## Assignment
Only one number is expected here, namely how many lines of the entries below hold the string "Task".

(Extracted data entries)
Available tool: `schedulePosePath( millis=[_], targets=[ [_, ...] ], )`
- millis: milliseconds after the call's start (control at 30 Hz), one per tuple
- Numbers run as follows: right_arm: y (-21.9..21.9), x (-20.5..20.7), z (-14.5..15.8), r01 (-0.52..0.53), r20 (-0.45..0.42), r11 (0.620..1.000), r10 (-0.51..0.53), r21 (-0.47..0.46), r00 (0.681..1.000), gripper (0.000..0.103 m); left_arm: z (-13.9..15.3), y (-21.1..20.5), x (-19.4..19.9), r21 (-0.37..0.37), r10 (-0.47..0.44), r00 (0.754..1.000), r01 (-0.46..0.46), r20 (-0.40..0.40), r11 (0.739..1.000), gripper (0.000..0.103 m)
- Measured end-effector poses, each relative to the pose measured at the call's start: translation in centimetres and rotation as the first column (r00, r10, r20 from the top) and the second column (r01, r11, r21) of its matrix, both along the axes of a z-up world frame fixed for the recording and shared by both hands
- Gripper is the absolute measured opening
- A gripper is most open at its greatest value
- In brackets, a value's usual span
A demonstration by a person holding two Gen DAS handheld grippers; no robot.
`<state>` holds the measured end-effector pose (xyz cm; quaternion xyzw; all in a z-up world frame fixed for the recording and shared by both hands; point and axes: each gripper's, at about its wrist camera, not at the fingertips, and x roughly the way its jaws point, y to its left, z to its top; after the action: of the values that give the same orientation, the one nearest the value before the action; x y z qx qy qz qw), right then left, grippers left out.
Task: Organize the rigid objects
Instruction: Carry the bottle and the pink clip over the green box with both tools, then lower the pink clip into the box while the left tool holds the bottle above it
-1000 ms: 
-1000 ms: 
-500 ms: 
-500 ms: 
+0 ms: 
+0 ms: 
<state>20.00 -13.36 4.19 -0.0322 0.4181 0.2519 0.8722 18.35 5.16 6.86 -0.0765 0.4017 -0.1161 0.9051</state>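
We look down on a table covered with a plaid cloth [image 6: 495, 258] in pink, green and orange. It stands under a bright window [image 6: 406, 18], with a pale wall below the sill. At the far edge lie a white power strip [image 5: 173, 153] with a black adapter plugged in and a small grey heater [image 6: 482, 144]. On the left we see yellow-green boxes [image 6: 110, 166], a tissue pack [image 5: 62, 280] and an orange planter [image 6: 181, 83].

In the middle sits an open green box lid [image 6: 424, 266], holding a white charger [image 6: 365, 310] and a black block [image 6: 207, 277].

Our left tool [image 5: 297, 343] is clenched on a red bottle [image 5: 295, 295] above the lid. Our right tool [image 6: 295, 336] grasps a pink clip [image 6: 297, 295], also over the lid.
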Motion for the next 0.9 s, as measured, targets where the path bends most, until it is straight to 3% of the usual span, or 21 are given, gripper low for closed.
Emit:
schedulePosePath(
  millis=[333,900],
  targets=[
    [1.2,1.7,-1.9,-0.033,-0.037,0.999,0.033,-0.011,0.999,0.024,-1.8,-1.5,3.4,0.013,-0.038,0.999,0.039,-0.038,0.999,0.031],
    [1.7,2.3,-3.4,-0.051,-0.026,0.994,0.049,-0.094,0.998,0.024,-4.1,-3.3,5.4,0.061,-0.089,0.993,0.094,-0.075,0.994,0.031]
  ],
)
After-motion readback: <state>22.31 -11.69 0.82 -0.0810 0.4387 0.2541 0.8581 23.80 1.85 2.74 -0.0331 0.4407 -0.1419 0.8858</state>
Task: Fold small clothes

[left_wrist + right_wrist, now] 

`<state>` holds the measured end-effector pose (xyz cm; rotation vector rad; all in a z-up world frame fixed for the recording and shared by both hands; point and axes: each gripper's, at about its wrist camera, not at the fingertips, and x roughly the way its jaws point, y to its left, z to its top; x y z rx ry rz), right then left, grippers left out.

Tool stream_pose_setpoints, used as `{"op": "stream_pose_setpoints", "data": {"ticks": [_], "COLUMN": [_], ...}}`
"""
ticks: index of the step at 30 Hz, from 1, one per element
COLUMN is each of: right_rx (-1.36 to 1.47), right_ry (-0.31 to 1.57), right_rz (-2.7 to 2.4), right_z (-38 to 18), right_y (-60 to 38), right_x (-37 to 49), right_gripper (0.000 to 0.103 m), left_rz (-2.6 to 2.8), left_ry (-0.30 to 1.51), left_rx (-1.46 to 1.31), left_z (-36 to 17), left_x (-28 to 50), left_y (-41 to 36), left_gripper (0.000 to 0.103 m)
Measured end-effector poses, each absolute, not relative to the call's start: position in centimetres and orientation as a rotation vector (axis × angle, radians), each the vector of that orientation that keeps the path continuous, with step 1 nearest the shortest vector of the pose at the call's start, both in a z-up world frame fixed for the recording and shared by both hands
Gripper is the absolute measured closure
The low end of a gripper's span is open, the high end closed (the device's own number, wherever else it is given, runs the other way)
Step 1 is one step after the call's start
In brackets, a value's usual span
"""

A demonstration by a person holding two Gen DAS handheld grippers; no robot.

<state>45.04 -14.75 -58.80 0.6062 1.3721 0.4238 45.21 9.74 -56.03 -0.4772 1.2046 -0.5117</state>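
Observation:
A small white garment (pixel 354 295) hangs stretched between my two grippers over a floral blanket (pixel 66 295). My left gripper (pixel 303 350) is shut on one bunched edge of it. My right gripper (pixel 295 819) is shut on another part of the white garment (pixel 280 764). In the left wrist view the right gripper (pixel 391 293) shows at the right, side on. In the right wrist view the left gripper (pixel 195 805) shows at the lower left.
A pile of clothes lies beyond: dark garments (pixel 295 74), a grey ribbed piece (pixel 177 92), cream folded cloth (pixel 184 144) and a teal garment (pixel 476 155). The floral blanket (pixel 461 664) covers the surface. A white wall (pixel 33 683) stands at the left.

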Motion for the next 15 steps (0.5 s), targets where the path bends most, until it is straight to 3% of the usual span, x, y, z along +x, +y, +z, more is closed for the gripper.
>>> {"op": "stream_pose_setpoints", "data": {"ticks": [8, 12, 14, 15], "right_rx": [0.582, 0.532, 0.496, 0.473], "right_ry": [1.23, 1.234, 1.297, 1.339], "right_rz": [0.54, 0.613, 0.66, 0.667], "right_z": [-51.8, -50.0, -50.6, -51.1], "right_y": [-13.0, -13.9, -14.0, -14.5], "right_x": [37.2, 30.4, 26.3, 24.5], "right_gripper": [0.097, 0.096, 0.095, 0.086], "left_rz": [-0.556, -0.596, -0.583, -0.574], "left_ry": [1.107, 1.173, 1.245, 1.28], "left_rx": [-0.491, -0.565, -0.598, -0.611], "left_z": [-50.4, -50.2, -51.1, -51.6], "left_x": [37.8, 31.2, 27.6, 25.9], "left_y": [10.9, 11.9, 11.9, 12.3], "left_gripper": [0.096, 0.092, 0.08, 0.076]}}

## Result below
2